Leave the images aside and repeat the whole listing exactly.
** Opening INFORMATION PROVIDED block **
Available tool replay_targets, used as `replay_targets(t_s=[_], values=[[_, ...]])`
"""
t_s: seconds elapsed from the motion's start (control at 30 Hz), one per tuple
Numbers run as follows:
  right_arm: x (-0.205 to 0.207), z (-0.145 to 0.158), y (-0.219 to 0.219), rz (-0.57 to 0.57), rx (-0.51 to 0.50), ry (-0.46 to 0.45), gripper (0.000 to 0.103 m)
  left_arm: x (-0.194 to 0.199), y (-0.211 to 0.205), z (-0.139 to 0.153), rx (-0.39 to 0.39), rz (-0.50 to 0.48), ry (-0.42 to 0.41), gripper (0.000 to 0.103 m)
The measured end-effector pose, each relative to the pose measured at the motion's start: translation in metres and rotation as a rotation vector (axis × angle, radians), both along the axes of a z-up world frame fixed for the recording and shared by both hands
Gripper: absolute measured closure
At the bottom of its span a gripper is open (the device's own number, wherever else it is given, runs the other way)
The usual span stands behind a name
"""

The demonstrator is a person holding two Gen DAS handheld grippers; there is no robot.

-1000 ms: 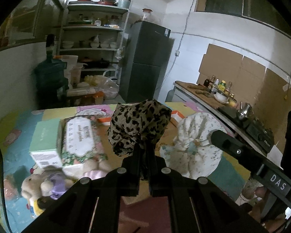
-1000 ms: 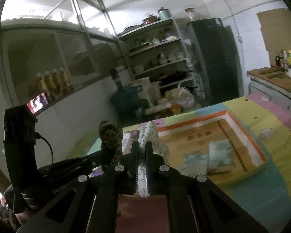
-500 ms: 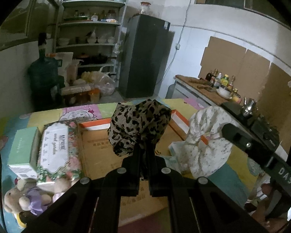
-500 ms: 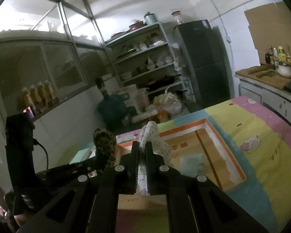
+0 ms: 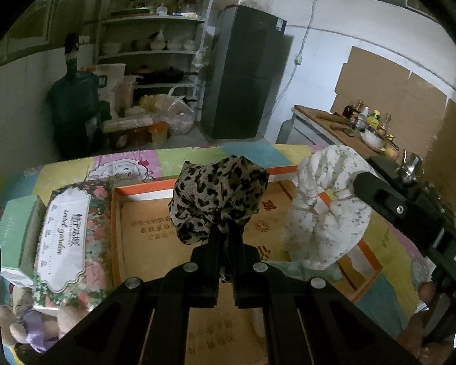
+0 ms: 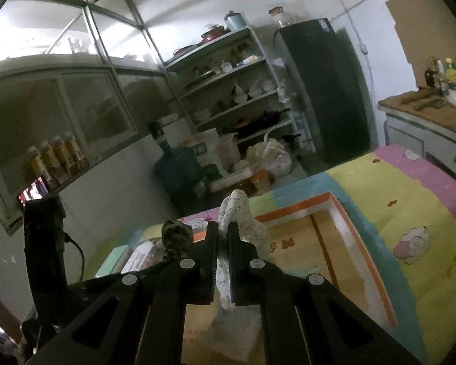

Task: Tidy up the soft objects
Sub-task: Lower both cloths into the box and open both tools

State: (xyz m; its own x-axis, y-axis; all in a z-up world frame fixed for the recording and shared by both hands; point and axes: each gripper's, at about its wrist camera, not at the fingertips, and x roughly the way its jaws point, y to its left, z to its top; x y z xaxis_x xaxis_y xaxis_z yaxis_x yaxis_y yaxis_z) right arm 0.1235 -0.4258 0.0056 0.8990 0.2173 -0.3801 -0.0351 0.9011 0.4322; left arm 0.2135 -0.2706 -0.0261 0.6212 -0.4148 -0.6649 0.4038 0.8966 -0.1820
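**Both grippers clamped on cloth above the box**

Left gripper [image 5: 225, 237] is pinching a leopard-print cloth [image 5: 219, 194] between its fingers, and I am holding that bundle bunched up over the open cardboard box [image 5: 149, 243]. Jaws are pressed tight on the fabric, with the bulk of it puffing out above the fingertips. Right gripper [image 6: 222, 237] is clenched in the same way on a white floral cloth [image 6: 240, 216], a strip of which is hanging down between its fingers. From the left wrist view, I am seeing that white floral cloth [image 5: 325, 213] dangling just to the right of the leopard one, over the right side of the box, the two bundles near each other but apart.

Beside the box on its left, a flowered tissue pack [image 5: 63, 240] is lying against the orange-edged wall, and a pale green box [image 5: 15, 234] is sitting just beyond it. A plush toy [image 5: 30, 328] is lying at the near left corner. All of this is resting on a tabletop [image 6: 395, 200] covered in a pastel patchwork cover.

Farther back, a dark water jug [image 5: 73, 112] is standing on the floor near a shelf rack [image 5: 155, 45] loaded with dishes, and a dark fridge [image 5: 243, 76] is standing to its right. A counter with bottles [image 5: 364, 118] is running along the right wall.
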Motion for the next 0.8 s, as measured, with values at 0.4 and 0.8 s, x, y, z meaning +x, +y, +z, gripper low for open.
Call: replay_targets(t_s=[0.4, 0.8], values=[[0.031, -0.031, -0.018, -0.016, 0.008, 0.104, 0.097, 0.022, -0.018, -0.028, 0.028, -0.006, 0.057, 0.097], [0.042, -0.054, -0.027, -0.050, 0.011, 0.203, 0.097, 0.032, -0.027, -0.049, 0.035, -0.024, 0.135, 0.097]])
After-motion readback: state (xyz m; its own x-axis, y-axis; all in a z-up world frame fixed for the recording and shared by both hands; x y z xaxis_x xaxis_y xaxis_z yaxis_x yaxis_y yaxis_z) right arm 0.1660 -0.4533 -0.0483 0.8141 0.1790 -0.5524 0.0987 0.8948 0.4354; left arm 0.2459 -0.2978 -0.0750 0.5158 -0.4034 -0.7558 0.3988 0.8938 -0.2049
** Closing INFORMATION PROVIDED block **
EXPECTED ANSWER:
Available tool replay_targets, used as `replay_targets(t_s=[_], values=[[_, ...]])`
"""
t_s: seconds elapsed from the motion's start (control at 30 Hz), one per tuple
Numbers run as follows:
  right_arm: x (-0.205 to 0.207), z (-0.145 to 0.158), y (-0.219 to 0.219), rz (-0.57 to 0.57), rx (-0.51 to 0.50), ry (-0.46 to 0.45), gripper (0.000 to 0.103 m)
  left_arm: x (-0.194 to 0.199), y (-0.211 to 0.205), z (-0.139 to 0.153), rx (-0.39 to 0.39), rz (-0.50 to 0.48), ry (-0.42 to 0.41), gripper (0.000 to 0.103 m)
The measured end-effector pose, each relative to the pose measured at the motion's start: translation in metres and rotation as a rotation vector (axis × angle, radians), both along the axes of a z-up world frame fixed for the recording and shared by both hands
Gripper: absolute measured closure
At the bottom of its span a gripper is open (the device's own number, wherever else it is given, runs the other way)
The usual span stands behind a name
"""

The demonstrator is a person holding two Gen DAS handheld grippers; there is no robot.

-1000 ms: 
-1000 ms: 
-500 ms: 
-500 ms: 
+0 ms: 
+0 ms: 

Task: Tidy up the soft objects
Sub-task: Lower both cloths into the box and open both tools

State: (xyz m; its own x-axis, y-axis; all in a z-up world frame fixed for the recording and shared by both hands; point and axes: each gripper's, at about its wrist camera, not at the fingertips, and x roughly the way its jaws point, y to its left, z to its top; x y z xaxis_x xaxis_y xaxis_z yaxis_x yaxis_y yaxis_z) right arm 0.1235 -0.4258 0.0056 0.8990 0.2173 -0.3801 -0.0351 0.9011 0.4322; left arm 0.2135 -0.2706 -0.0261 0.6212 -0.4148 -0.6649 0.4038 0.8966 -0.1820
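**Both grippers clamped on cloth above the box**

Left gripper [image 5: 225, 237] is pinching a leopard-print cloth [image 5: 219, 194] between its fingers, and I am holding that bundle bunched up over the open cardboard box [image 5: 149, 243]. Jaws are pressed tight on the fabric, with the bulk of it puffing out above the fingertips. Right gripper [image 6: 222, 237] is clenched in the same way on a white floral cloth [image 6: 240, 216], a strip of which is hanging down between its fingers. From the left wrist view, I am seeing that white floral cloth [image 5: 325, 213] dangling just to the right of the leopard one, over the right side of the box, the two bundles near each other but apart.

Beside the box on its left, a flowered tissue pack [image 5: 63, 240] is lying against the orange-edged wall, and a pale green box [image 5: 15, 234] is sitting just beyond it. A plush toy [image 5: 30, 328] is lying at the near left corner. All of this is resting on a tabletop [image 6: 395, 200] covered in a pastel patchwork cover.

Farther back, a dark water jug [image 5: 73, 112] is standing on the floor near a shelf rack [image 5: 155, 45] loaded with dishes, and a dark fridge [image 5: 243, 76] is standing to its right. A counter with bottles [image 5: 364, 118] is running along the right wall.
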Motion for the next 0.8 s, as measured, with values at 0.4 and 0.8 s, x, y, z meaning +x, +y, +z, gripper low for open.
Call: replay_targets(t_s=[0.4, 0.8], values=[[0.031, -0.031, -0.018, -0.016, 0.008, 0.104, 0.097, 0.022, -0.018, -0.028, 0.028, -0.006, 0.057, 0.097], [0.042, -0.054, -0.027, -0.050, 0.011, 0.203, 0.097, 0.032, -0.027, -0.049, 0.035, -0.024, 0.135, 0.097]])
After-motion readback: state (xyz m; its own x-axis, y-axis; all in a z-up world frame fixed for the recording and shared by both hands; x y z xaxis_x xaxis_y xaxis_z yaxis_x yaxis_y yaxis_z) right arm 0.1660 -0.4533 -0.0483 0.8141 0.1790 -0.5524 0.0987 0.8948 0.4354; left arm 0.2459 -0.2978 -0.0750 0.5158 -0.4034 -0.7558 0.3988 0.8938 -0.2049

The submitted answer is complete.